Halla Birgisdóttir: Did I notice it then, or did I notice it afterwards?, drawings, text and installations, 2013-present

Image Credits

All images presented with permission of the artist.

I first discovered Halla Birgisdóttir in 2013 when I went to the annual graduation exhibition at the Iceland University of the Arts. The works by Halla Birgisóttir (1988) were outstanding and incredibly mature. At the time, she had already started to develop as a visual poet. Then, as in all her numerous exhibitions since, she worked directly within the exhibition space, creating an installation titled "Did I notice it then, or did I notice it afterwards?" She has continued to work on this installation, researching her experience of psychosis through art. Through her search for understanding she reflects on her own experience of losing control of reality.

Her exhibitions are always an interplay of written words and drawings. She tells stories that are based on lived experience. Descriptions, consisting of short sentences or single words, express feelings, inner states or thoughts. Her work portrays people in intimate moments, in a way that makes the situations appear both melancholy and humorous.

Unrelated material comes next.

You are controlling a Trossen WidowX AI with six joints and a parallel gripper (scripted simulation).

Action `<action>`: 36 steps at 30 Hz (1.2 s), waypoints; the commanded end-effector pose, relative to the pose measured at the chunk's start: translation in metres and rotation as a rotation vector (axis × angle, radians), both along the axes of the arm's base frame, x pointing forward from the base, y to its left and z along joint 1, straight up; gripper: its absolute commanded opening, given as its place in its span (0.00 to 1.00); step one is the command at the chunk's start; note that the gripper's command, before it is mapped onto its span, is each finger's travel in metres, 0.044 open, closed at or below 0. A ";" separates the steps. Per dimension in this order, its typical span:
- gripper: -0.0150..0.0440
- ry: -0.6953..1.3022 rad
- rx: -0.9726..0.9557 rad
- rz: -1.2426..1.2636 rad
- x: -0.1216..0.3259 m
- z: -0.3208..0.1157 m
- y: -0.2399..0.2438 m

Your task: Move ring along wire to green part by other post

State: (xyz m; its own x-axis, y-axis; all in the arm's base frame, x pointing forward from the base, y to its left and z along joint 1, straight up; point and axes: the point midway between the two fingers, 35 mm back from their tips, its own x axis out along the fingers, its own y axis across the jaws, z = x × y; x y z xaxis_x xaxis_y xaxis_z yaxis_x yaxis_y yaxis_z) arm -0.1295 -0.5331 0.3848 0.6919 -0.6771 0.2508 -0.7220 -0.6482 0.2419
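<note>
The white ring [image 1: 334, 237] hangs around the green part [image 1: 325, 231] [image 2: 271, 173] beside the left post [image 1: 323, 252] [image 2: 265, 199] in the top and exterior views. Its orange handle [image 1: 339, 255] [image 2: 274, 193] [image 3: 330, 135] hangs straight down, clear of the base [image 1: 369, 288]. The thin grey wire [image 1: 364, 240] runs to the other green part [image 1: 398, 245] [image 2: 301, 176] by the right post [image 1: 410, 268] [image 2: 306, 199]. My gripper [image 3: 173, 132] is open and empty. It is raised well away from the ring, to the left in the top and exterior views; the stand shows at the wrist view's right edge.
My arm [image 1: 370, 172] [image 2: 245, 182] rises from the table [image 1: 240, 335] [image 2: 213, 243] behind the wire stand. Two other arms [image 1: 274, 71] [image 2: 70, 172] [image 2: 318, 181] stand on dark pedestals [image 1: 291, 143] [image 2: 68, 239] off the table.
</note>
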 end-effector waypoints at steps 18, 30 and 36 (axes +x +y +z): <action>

Birgisdóttir's approach prods human society to go on questioning its norms and prevents that questioning from ever being declared finished. Birgisdóttir's work expresses what it means to be a human being, offers insight into what psychosis is, sparks conversations about it and increases understanding for it. Essential to her practice is her critical approach, characterized by questioning the nature of our actions – as they affect others or the place where we are at each moment. Her installations highlight prejudices against mental illness while giving the viewer space for emotional responses, drawing on the overarching question: when are things normal?